*Instructions to follow:*
From the listing below, count the lines that contain the string "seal", then state only that number.

════════

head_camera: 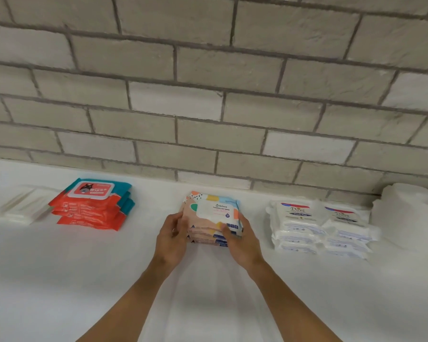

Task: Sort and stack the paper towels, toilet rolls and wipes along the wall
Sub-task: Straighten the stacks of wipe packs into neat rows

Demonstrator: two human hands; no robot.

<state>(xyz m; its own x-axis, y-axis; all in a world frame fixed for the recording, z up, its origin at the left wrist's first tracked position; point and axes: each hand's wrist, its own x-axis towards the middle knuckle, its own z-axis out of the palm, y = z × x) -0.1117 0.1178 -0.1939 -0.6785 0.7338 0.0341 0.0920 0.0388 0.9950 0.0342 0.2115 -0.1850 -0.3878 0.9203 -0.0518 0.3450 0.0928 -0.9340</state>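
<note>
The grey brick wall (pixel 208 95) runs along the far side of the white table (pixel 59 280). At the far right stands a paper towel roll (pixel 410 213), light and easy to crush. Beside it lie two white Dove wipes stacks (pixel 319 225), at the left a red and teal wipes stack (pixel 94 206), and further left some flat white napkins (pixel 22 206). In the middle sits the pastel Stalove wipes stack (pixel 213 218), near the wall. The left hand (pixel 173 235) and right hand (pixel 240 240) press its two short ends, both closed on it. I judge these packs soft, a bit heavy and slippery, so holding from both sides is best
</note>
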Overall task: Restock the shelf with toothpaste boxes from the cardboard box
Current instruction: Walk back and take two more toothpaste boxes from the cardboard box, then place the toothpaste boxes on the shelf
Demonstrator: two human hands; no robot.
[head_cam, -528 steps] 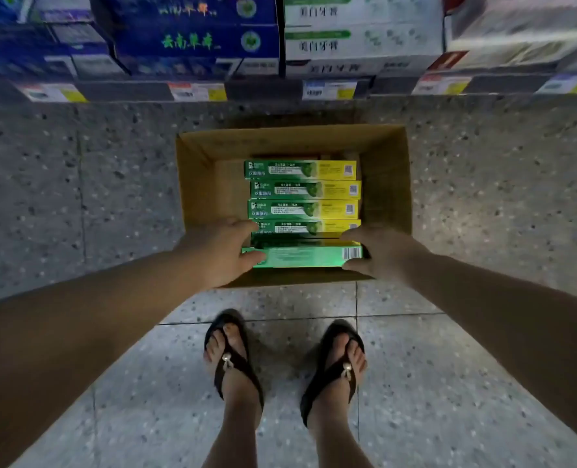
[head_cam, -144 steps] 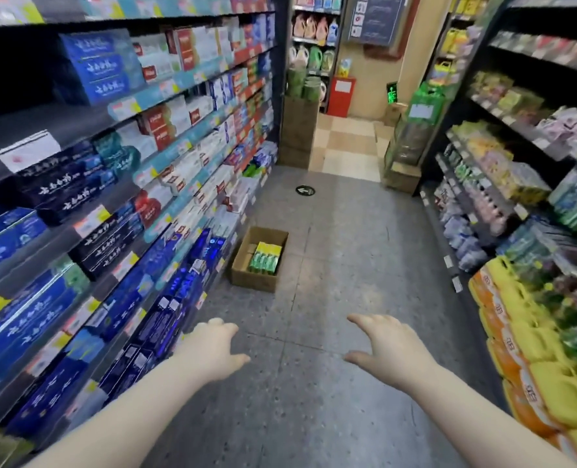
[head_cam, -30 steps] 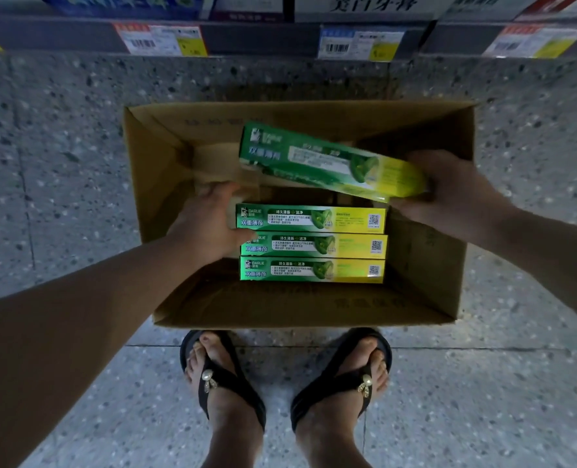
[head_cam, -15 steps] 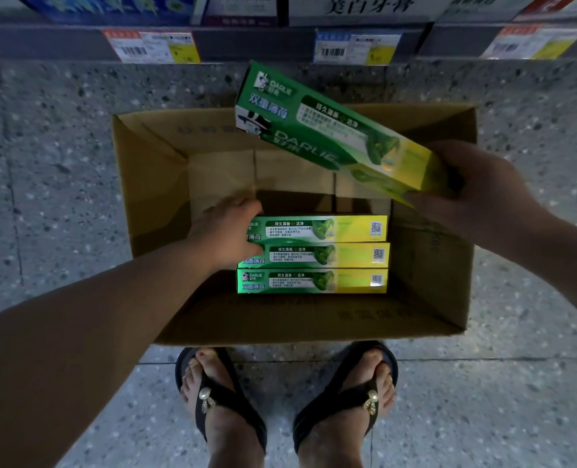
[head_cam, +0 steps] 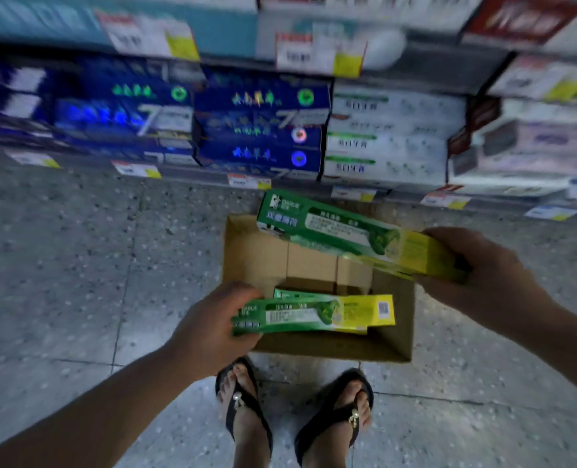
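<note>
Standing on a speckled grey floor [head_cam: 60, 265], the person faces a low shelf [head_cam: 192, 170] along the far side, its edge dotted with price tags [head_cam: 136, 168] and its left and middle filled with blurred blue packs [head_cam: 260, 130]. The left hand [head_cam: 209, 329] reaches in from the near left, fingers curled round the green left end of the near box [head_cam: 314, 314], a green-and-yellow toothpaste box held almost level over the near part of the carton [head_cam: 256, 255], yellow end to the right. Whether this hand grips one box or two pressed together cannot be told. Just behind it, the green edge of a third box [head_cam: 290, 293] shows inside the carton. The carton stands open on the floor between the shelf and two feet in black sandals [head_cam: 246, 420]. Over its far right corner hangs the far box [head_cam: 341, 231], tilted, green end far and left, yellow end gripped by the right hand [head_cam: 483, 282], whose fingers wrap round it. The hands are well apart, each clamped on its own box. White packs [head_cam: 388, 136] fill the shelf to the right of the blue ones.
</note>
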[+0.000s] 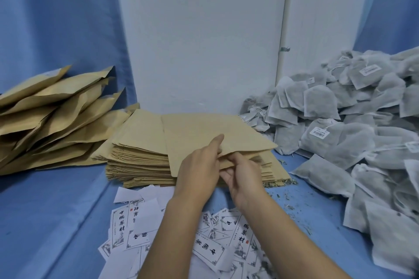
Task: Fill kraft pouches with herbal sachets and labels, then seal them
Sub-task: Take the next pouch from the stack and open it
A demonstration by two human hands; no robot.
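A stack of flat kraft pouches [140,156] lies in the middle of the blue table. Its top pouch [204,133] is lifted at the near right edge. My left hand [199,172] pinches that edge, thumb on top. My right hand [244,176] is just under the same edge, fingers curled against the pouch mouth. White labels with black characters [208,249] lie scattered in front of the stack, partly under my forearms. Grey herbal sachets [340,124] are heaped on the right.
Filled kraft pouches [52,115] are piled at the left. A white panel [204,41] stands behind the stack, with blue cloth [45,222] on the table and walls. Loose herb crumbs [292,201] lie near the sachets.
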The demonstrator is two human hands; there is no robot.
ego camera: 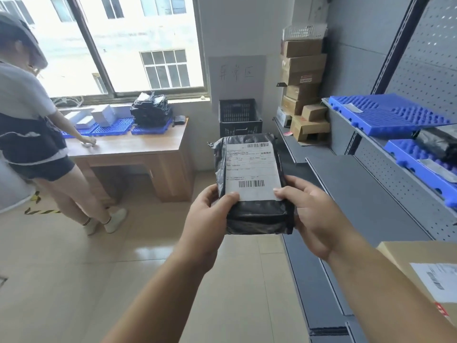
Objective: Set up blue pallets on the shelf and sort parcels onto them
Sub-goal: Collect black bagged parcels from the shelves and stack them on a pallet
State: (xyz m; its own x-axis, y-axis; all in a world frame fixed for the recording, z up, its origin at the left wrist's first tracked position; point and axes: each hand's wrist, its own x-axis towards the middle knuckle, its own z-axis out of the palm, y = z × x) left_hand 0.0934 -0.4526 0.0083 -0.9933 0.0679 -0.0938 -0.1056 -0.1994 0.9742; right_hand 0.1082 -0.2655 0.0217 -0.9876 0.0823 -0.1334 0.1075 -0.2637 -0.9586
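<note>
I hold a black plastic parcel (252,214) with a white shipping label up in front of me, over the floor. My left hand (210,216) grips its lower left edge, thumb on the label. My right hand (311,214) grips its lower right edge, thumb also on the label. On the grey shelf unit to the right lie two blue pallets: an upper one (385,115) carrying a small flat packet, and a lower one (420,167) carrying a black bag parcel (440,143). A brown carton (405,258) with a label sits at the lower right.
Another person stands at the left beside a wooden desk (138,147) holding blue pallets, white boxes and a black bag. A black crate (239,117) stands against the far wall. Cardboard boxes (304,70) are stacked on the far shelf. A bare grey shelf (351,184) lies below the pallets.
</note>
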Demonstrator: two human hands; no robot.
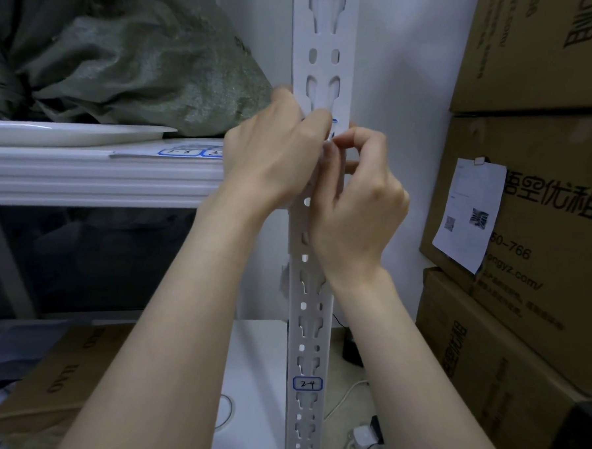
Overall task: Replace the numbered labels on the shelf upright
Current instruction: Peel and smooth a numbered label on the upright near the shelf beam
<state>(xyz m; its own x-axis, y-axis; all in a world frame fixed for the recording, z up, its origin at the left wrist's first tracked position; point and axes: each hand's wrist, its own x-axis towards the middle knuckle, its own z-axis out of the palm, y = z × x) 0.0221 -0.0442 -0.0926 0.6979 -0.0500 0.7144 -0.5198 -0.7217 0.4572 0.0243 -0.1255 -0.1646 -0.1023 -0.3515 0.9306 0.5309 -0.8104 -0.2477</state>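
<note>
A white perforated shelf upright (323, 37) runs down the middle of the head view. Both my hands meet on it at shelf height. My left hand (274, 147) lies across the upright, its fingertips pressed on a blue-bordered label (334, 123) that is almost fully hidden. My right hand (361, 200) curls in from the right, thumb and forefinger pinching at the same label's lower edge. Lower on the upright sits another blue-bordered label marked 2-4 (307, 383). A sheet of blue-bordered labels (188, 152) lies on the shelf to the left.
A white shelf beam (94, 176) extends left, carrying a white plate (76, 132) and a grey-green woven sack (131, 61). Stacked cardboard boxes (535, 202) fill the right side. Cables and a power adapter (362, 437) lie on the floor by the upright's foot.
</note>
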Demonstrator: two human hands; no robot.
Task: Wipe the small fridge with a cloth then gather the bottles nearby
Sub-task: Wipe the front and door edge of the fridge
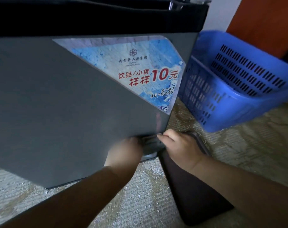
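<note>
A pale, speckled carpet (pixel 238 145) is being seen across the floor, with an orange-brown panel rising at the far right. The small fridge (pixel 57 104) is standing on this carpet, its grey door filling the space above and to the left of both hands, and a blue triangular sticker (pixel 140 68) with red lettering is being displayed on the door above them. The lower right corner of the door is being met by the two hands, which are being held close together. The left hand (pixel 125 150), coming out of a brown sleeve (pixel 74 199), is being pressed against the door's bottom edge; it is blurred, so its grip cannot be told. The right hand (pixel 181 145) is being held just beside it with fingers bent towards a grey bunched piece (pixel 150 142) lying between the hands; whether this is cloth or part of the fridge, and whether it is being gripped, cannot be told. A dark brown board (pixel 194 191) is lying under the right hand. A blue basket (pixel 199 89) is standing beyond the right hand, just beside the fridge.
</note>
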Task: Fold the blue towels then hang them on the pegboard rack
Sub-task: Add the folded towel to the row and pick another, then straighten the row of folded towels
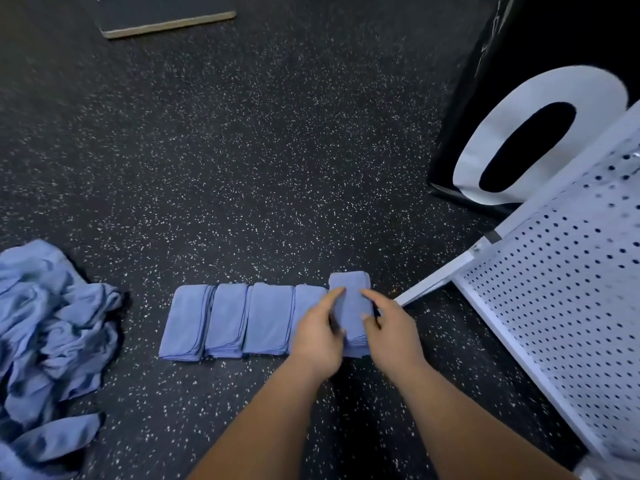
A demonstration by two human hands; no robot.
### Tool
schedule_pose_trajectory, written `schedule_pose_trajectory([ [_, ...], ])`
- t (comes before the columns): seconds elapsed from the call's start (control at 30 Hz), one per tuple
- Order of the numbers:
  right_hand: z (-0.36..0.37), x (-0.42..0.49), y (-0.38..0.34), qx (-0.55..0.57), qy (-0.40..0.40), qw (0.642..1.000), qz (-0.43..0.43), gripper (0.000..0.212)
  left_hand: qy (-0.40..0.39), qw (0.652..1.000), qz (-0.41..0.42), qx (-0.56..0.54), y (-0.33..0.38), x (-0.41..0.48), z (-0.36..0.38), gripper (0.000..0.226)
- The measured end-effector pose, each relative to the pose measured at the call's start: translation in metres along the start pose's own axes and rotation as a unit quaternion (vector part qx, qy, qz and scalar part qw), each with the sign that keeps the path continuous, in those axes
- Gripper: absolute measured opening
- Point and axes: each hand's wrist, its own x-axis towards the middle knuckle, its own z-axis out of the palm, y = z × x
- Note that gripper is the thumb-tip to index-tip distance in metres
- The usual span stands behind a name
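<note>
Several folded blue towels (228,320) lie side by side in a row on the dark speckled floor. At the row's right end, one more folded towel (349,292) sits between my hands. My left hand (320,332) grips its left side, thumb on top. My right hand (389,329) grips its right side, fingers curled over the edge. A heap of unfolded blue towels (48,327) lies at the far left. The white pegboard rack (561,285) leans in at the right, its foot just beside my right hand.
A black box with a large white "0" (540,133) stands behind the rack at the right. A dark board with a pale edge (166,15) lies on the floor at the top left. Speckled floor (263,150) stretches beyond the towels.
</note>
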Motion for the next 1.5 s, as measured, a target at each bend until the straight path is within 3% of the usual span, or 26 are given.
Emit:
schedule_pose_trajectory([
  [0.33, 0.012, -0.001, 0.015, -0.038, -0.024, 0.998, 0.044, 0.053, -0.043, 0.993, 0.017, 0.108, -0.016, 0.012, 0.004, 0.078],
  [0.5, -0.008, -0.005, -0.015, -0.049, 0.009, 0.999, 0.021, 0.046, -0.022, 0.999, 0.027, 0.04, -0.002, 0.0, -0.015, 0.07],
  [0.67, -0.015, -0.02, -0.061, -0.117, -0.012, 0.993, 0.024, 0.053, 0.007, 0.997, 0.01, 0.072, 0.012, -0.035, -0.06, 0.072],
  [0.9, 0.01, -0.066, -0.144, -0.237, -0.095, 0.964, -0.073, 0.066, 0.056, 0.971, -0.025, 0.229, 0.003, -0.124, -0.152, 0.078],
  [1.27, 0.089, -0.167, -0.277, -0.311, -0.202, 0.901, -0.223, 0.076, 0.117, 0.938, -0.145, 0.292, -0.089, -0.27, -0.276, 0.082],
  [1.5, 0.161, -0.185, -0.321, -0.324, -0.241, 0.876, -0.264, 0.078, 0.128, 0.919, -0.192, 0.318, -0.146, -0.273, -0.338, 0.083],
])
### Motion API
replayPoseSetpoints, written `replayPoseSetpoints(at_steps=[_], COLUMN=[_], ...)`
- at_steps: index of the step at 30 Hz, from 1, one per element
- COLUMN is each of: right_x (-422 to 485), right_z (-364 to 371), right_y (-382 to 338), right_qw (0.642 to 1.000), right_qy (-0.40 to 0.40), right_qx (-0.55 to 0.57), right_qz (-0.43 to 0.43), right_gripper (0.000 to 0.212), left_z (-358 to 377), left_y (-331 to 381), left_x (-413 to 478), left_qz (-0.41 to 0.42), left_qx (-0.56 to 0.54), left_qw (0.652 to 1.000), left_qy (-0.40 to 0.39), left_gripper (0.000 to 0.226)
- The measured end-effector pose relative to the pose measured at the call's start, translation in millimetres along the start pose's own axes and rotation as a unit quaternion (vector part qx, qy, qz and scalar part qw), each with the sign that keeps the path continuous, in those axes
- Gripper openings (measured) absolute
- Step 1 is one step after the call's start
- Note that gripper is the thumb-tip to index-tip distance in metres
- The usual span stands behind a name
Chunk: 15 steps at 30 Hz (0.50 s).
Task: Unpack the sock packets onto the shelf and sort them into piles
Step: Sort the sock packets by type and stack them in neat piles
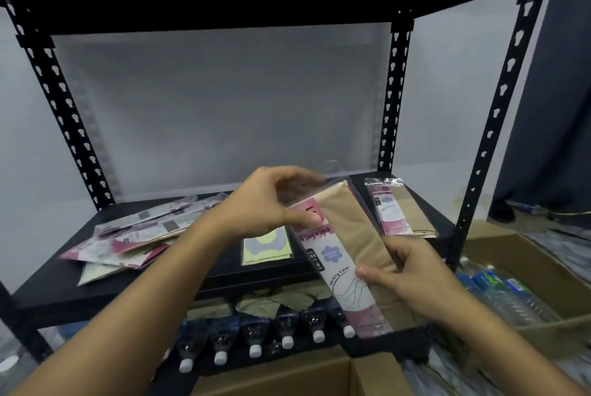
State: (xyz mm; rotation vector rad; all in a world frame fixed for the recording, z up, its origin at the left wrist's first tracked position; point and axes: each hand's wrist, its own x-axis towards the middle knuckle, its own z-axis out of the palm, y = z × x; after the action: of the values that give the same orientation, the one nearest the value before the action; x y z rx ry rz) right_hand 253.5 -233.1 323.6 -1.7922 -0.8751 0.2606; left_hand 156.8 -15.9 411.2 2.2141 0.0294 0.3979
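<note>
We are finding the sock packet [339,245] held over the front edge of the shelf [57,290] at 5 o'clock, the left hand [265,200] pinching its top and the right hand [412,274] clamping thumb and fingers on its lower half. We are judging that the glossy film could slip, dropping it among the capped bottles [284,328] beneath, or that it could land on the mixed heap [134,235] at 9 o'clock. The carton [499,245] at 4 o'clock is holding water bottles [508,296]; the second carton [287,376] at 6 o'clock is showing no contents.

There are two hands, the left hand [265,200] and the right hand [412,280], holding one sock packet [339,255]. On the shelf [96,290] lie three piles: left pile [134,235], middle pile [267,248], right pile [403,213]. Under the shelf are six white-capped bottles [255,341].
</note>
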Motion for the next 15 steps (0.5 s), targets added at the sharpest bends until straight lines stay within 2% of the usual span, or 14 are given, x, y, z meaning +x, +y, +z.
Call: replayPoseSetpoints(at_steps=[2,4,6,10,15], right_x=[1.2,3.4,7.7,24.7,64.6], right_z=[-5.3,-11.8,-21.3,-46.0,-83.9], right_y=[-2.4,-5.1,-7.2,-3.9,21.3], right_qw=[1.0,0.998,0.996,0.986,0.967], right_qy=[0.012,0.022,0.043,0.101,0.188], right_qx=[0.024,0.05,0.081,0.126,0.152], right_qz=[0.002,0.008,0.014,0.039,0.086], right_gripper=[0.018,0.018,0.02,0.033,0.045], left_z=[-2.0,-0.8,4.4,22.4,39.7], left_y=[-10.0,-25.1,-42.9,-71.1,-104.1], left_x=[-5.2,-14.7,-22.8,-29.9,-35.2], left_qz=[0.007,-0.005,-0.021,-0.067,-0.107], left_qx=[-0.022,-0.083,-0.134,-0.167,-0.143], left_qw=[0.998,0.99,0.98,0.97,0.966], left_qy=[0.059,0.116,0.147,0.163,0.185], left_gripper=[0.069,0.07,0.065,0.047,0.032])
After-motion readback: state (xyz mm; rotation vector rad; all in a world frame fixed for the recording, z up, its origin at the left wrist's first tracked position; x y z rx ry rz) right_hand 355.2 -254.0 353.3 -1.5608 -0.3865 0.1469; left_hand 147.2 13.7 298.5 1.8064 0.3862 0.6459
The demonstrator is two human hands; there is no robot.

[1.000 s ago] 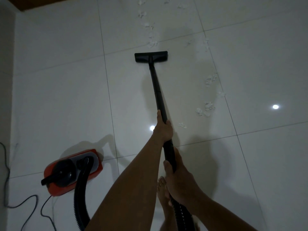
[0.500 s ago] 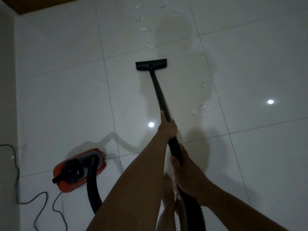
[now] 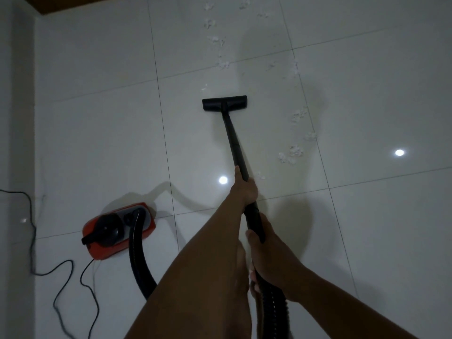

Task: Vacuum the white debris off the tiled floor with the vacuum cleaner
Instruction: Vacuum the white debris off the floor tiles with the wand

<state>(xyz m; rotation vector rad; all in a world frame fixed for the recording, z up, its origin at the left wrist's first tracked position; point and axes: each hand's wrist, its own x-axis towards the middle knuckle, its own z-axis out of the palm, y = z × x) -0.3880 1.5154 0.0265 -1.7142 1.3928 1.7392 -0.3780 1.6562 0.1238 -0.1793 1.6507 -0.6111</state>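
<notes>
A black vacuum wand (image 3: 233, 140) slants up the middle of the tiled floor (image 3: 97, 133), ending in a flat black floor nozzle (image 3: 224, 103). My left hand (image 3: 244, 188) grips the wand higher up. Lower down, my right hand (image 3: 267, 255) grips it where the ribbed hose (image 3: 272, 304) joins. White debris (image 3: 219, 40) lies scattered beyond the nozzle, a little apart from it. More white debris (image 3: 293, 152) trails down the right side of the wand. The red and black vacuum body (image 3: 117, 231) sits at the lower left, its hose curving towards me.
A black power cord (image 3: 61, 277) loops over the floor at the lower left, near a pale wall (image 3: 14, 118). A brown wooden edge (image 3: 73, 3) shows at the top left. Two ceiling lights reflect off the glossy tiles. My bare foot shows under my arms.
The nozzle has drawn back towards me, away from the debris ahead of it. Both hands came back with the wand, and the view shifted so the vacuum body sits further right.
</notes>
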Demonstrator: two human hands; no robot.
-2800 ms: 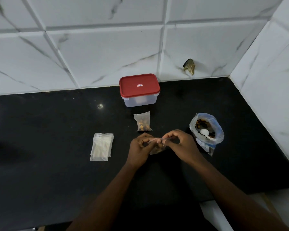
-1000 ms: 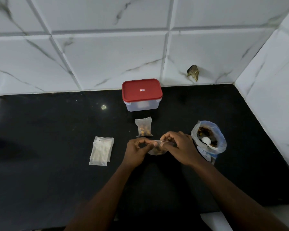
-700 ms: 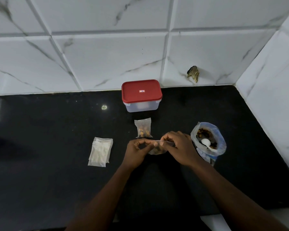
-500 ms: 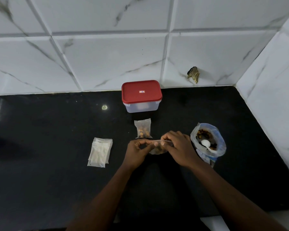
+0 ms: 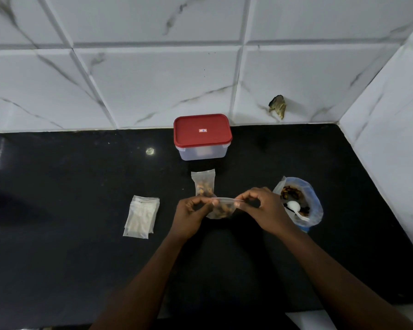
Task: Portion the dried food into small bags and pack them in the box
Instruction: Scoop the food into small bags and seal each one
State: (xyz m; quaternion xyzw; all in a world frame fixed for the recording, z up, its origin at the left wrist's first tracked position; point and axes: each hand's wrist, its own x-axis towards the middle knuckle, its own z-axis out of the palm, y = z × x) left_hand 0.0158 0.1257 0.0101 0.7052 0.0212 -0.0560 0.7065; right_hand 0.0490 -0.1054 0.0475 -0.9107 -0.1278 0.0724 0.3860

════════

*Task answer:*
2